• [Task details] Go through the records, and copy each line in which the string "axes" is present.

• [Input data]
● ● ●
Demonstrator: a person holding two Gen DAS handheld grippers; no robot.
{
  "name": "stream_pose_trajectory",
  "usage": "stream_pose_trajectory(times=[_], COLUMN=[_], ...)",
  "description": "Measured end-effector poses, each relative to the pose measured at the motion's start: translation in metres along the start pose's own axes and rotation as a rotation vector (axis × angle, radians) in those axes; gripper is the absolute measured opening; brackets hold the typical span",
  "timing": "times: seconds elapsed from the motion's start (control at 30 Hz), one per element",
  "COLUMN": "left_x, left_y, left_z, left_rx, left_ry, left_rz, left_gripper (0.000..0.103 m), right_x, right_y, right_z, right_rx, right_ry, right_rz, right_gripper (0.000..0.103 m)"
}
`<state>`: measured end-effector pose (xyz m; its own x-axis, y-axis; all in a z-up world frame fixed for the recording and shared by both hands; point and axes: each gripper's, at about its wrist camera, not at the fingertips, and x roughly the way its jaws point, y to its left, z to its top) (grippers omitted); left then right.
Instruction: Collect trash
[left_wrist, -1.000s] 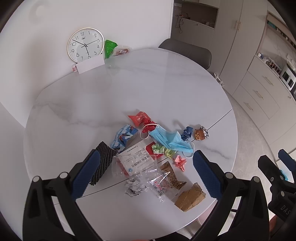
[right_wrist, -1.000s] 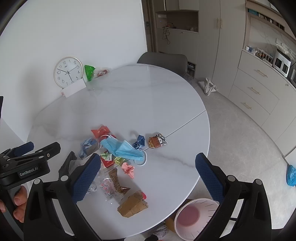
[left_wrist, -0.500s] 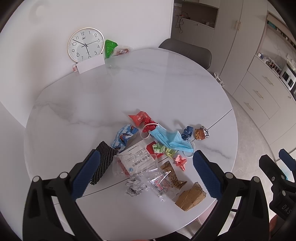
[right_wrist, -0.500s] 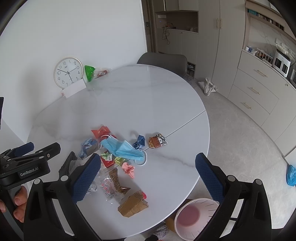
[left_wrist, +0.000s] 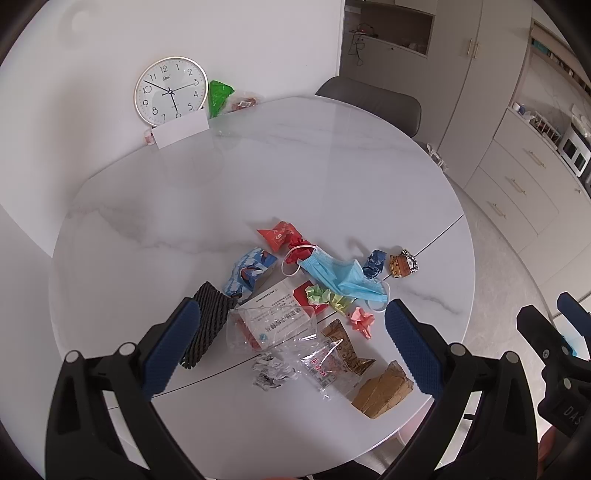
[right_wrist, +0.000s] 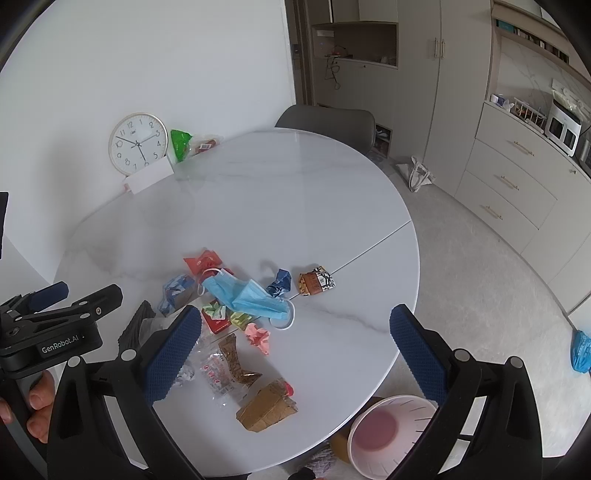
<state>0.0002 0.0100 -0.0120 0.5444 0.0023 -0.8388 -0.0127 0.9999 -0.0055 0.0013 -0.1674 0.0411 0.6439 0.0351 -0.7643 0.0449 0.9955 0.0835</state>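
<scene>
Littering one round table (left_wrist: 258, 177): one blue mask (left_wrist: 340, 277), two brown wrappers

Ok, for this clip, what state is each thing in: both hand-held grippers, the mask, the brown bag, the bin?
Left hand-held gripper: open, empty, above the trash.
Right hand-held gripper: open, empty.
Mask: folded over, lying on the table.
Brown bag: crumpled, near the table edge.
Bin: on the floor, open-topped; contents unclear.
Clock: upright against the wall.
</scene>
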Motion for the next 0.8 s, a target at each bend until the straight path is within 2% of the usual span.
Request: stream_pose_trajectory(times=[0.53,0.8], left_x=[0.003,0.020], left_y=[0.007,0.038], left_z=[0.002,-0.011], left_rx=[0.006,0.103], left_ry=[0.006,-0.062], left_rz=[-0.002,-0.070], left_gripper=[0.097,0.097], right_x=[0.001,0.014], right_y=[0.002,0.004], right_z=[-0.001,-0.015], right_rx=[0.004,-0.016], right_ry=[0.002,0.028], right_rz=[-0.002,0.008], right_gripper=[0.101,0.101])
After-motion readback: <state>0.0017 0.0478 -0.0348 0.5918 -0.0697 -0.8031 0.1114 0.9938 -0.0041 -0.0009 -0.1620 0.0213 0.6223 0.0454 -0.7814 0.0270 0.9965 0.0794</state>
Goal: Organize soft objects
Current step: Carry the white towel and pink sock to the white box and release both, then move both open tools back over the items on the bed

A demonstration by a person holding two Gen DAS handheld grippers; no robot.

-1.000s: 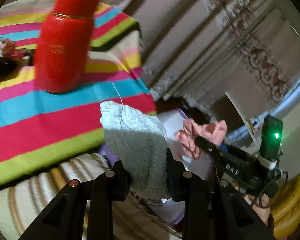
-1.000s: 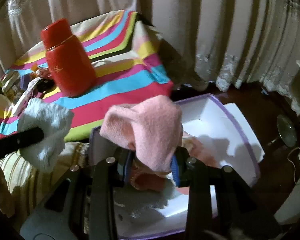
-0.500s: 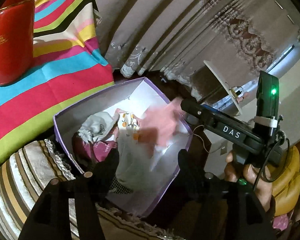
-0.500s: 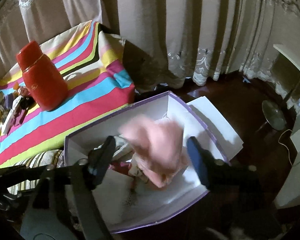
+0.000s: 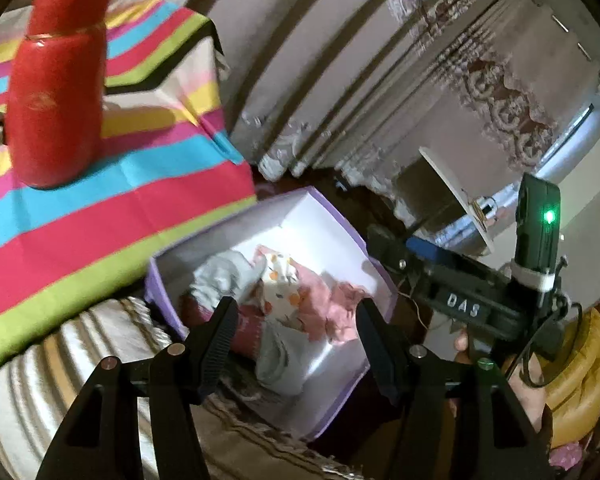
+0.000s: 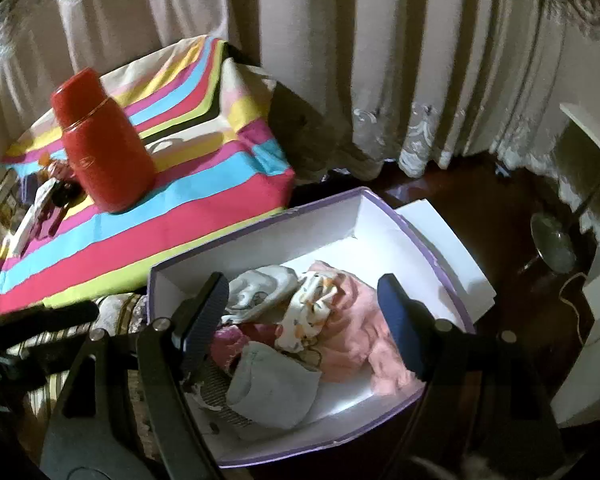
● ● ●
• [Solution for this task]
  "description": "Measured end-effector poses, each relative to the pose measured at the motion's start: translation in metres along the start pose's own axes and rotation as a rotation vector (axis × angle, radians) in those axes; gripper is the absolute measured opening; brackets hold the typical span",
`<state>`: measured end-effector pose (xyz m; its own x-axis, y-axis; all in a z-up world frame fixed for the recording and shared by both hands; point and axes: each gripper's, at about its wrist camera, not at the fingertips, and x roughly the way its jaws point, y to its left, z to its top) (grippers omitted); left then right.

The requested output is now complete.